As I have mentioned in previous blogs, the Oil and Gas industry is responsible for a significant amount of the hydrogen sulfide (“H2S”) gas released into residential communities throughout the United States. The rotten egg odors and physical symptoms associated with hydrogen sulfide exposure is not limited to the United States. In Canada, specifically in the communities in and around the northern Alberta oil sands, citizens have been continually exposed to hydrogen sulfide above the odour thresholds and one hour objective standards.

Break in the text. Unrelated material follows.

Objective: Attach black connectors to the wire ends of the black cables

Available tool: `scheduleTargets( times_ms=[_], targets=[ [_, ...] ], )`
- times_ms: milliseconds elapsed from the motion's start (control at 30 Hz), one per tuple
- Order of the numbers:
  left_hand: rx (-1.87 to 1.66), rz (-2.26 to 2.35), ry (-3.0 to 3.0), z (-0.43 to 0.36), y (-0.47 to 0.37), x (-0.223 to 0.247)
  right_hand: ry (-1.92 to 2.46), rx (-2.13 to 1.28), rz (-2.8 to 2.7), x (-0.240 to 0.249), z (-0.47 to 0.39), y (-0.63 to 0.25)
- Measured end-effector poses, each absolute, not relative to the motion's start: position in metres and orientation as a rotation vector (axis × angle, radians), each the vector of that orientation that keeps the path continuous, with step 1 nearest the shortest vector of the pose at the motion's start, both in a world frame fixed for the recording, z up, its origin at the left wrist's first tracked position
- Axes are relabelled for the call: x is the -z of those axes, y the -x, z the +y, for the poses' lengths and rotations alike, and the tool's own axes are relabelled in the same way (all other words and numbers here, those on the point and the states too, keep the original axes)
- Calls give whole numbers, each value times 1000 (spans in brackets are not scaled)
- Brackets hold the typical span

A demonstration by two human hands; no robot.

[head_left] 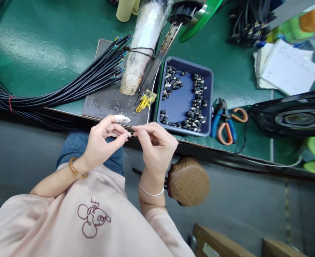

For example, back in 2006, the Mildred Lake plant located about 40 kilometers (approximately 25 miles) north of Ft. McCMurray was shut down because of the hydrogen sulfide concentrations which inundated the surrounding areas including Fort McKay were so strong. In addition to the foul odors people were reporting eye and skin irritations.
According to the Alberta Government, Mildred Lake has since continued to exceed H2S objectives. In 2007 Mildred Lake exceeded the 1 hour H2S 10ppb objective almost 180 times and exceeded the 24 hour 3ppb objective over 40 times.
The Wood Buffalo Environmental Association reported on October 26, 2009, 10:00 MST, that the Mildred Lake Air Monitoring Station had an hourly H2S average of 24.3 ppb. As recent as August 2009, the Mildred Lake monitoring station recorded an average H2S concentration of 6ppb with a maximum of 100 ppb.